__Exercise requirements__. Using the listing below, copy exactly the lines from the one containing "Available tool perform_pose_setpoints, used" to the one containing "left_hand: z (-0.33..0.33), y", both lines included, and no others.
*** Exercise data Section Begins ***
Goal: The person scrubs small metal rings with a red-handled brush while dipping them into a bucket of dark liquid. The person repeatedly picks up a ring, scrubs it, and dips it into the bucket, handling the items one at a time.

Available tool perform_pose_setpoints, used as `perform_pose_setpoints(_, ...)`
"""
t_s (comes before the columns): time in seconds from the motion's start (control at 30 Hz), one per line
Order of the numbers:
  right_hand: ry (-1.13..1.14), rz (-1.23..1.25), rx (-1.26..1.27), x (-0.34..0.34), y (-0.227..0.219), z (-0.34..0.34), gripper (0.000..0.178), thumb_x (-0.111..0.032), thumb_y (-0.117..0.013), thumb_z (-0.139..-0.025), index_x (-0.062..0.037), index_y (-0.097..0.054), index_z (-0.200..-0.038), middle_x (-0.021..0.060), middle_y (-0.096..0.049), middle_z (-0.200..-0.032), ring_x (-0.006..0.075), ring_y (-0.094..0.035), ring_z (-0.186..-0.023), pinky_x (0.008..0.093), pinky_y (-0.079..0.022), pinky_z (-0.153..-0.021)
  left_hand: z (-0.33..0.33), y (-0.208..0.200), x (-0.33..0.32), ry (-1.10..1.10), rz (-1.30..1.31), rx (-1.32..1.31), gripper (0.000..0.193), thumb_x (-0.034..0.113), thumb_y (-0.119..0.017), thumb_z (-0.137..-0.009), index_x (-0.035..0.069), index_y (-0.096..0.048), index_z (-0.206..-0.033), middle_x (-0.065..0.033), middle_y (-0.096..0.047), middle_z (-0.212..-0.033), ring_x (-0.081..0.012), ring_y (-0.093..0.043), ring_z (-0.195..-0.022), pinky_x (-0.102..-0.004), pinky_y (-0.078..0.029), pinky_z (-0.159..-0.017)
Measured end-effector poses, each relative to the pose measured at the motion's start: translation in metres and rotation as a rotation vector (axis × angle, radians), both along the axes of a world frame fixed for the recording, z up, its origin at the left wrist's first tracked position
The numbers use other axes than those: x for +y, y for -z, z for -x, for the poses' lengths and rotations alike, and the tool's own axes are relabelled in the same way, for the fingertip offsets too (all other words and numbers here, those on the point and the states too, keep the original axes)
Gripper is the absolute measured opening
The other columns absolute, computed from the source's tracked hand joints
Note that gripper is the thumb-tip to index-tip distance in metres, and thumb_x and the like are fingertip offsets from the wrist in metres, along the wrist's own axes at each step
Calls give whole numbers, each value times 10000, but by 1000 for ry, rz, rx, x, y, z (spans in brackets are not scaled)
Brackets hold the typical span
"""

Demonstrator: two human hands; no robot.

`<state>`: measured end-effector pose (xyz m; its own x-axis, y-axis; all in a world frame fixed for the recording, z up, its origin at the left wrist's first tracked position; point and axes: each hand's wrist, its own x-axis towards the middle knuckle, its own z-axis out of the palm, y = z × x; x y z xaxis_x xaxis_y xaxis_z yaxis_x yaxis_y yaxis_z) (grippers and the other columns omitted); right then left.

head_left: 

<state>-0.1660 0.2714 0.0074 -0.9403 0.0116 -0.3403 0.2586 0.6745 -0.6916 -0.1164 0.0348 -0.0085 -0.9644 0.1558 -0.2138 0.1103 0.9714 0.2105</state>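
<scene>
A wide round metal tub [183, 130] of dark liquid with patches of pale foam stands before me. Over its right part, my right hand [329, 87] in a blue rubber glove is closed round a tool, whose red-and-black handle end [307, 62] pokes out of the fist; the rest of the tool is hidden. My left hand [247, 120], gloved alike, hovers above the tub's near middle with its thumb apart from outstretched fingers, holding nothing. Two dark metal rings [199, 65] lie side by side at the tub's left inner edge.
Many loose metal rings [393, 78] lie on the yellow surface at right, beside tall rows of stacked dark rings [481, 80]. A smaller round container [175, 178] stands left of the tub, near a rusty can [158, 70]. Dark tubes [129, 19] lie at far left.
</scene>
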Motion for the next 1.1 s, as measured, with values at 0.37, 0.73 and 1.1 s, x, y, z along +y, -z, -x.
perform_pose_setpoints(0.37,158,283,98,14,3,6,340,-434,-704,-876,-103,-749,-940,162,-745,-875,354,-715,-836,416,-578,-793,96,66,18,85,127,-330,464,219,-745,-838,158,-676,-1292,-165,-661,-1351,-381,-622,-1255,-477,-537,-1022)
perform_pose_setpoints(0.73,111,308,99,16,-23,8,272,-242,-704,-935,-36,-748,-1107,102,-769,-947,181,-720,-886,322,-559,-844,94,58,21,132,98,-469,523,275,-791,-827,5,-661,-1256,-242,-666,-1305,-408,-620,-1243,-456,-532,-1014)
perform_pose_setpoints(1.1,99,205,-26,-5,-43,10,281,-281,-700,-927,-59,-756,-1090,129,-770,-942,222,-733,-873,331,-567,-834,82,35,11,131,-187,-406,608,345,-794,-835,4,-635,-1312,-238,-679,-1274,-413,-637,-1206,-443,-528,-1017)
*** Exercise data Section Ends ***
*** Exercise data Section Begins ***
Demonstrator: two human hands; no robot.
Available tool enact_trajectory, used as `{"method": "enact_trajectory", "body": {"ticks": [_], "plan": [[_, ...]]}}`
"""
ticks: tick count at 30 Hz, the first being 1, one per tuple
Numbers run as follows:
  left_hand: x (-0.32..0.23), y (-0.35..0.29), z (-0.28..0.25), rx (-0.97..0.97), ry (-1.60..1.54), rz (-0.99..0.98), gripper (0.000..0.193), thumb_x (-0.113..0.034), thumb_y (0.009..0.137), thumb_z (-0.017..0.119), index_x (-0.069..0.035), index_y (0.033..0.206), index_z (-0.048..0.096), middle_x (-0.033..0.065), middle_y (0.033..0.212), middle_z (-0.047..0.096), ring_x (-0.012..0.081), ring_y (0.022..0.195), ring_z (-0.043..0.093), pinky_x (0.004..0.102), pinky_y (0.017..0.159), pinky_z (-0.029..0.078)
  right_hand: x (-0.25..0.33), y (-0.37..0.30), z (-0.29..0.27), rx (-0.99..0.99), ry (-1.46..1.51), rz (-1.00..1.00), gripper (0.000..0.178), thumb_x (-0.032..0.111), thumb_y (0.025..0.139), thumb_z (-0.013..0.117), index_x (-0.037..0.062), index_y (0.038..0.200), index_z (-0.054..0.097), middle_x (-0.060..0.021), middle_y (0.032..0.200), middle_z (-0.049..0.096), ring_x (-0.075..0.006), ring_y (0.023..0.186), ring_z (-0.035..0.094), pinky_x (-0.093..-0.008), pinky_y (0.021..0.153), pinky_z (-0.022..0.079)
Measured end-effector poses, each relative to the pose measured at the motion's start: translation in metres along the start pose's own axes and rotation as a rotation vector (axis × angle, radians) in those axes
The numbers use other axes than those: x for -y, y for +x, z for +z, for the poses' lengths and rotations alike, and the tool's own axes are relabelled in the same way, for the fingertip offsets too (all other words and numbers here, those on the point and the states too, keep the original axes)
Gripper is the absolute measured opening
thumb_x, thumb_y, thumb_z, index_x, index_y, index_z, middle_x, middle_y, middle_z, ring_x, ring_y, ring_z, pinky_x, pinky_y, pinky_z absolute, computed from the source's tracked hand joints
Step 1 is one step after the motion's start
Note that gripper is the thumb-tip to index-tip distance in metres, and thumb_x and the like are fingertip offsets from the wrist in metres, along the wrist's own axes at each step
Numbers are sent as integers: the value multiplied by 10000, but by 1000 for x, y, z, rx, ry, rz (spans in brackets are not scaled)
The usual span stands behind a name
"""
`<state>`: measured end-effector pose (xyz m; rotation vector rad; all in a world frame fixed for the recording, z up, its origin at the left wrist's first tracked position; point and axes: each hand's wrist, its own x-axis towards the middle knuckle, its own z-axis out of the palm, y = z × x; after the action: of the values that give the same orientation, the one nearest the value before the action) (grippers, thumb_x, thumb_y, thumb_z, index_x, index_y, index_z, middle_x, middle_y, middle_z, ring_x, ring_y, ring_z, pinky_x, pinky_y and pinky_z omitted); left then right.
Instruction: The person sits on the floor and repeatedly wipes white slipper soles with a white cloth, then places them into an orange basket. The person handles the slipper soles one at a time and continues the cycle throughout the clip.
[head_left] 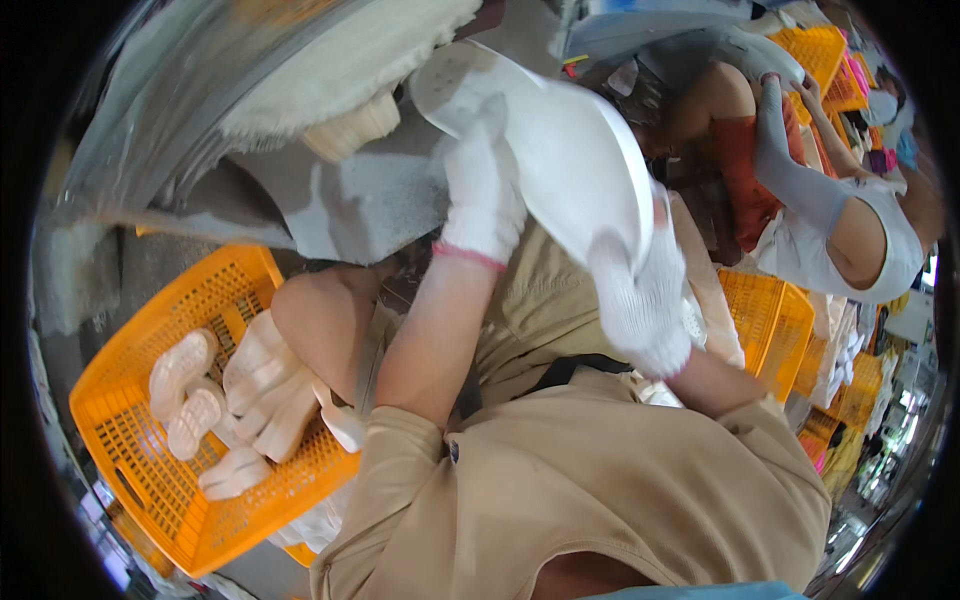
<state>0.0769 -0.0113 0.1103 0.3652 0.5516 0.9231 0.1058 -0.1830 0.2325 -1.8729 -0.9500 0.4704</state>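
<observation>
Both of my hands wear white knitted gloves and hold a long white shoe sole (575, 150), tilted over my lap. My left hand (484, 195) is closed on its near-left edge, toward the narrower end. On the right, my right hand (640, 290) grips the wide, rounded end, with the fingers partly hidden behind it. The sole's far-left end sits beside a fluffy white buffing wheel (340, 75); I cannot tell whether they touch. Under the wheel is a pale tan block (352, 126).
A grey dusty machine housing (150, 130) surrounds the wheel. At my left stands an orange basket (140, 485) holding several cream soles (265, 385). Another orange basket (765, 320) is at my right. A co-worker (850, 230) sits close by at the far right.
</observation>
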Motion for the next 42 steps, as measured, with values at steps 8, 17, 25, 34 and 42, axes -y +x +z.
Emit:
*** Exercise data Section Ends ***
__Reply__.
Available tool perform_pose_setpoints, used as `perform_pose_setpoints(_, ...)`
"""
t_s (comes before the columns): time in seconds from the motion's start (control at 30 Hz), one per line
Order of the numbers:
  right_hand: ry (-1.13..1.14), rz (-1.23..1.25), rx (-1.26..1.27), x (-0.34..0.34), y (-0.227..0.219), z (-0.34..0.34), gripper (0.000..0.178), thumb_x (-0.111..0.032), thumb_y (-0.117..0.013), thumb_z (-0.139..-0.025), index_x (-0.062..0.037), index_y (-0.097..0.054), index_z (-0.200..-0.038), middle_x (-0.021..0.060), middle_y (-0.096..0.049), middle_z (-0.200..-0.032), ring_x (-0.006..0.075), ring_y (-0.094..0.035), ring_z (-0.186..-0.023), pinky_x (0.008..0.093), pinky_y (-0.079..0.022), pinky_z (-0.153..-0.021)
  left_hand: z (-0.33..0.33), y (-0.208..0.200), x (-0.33..0.32), ry (-1.10..1.10), rz (-1.30..1.31), rx (-1.32..1.31), gripper (0.000..0.193), thumb_x (-0.034..0.113), thumb_y (-0.119..0.017), thumb_z (-0.137..-0.009), index_x (-0.035..0.069), index_y (-0.096..0.048), index_z (-0.206..-0.033), middle_x (-0.065..0.033), middle_y (-0.096..0.047), middle_z (-0.212..-0.033), ring_x (-0.081..0.012), ring_y (-0.093..0.043), ring_z (-0.195..-0.022), pinky_x (-0.102..-0.004), pinky_y (-0.078..0.029), pinky_z (-0.159..-0.017)

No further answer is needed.